One of the most important provisions of the law — the Patient Protection and Affordable Care Act (PPACA) — directs the Secretary of Health and Human Services to establish a high-risk pool health insurance program within 90 days of the bill’s enactment. The new pool would operate alongside existing high-risk pool programs in 34 states. The new pool, like existing pools, would serve uninsured individuals who do not have access to employer-sponsored health insurance, cannot afford or have been denied insurance coverage on the non-group private market, and have a qualifying medical condition. The temporary high-risk pool created by PPACA would only accept enrollees who have been uninsured for six months or longer.

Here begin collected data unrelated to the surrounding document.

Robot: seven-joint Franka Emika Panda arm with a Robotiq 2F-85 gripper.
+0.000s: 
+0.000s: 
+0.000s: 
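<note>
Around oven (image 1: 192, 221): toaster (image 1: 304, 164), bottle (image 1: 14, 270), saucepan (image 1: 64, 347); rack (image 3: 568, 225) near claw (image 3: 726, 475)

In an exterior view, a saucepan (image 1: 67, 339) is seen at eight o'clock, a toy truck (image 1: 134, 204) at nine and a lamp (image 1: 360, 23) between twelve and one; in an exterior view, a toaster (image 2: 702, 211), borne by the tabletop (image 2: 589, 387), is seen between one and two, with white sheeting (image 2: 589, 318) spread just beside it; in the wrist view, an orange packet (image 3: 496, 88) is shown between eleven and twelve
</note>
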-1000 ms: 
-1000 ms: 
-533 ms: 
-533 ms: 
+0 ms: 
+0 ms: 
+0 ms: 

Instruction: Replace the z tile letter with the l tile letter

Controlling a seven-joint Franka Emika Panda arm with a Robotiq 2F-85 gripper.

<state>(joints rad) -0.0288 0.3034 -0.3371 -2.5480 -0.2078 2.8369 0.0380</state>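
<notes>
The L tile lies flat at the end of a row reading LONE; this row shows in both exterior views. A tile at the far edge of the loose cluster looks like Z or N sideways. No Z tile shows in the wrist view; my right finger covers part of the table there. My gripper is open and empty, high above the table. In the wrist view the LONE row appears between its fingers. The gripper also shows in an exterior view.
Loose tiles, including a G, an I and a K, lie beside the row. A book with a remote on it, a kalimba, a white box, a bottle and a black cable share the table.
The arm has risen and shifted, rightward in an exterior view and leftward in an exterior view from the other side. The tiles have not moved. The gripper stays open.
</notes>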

State governors and insurance commissioners recently learned that they must inform HHS by the end of April 2010 whether they will operate the new high-risk pool alongside an existing one or allow HHS to create the high-risk program. Iowa has such a program, but it is limited compared with other states’ programs in its reach to Iowans who could be helped. The creation of a new high-risk pool could serve thousands of uninsured Iowans who cannot obtain insurance on the private market because of a pre-existing condition.
HIPIowa: Iowa’s State-High Risk Pool
The first state high-risk pools were created in 1976. Iowa followed with its high-risk pool program in 1987. Now known as the Health Insurance Plan of Iowa (HIPIowa), Iowa’s high-risk pool serves 2,732 state residents.
Employer-sponsored health insurance is generally more affordable than insurance purchased on the non-group private market because it spreads the risk of medical costs across many more people. When an individual purchases insurance directly from the insurer, the insurer may increase the premium based on the individual’s medical history, sex and tobacco use. If an individual has a pre-existing medical condition, coverage may exclude that condition, or coverage may be denied altogether.
Further, public health insurance programs such as Medicaid have limited eligibility standards. In Iowa, only children and parents whose income is less than 72 percent of the federal poverty level ($13,183 for a family of three) and those with certain disabilities are eligible for Medicaid.
High-risk pools such as HIPIowa are designed to help individuals who do not have health insurance through work, do not qualify for Medicaid, and cannot afford or qualify for individual coverage because of a pre-existing medical condition. Certain medical conditions, such as AIDS or kidney failure, automatically qualify an Iowa resident for HIPIowa.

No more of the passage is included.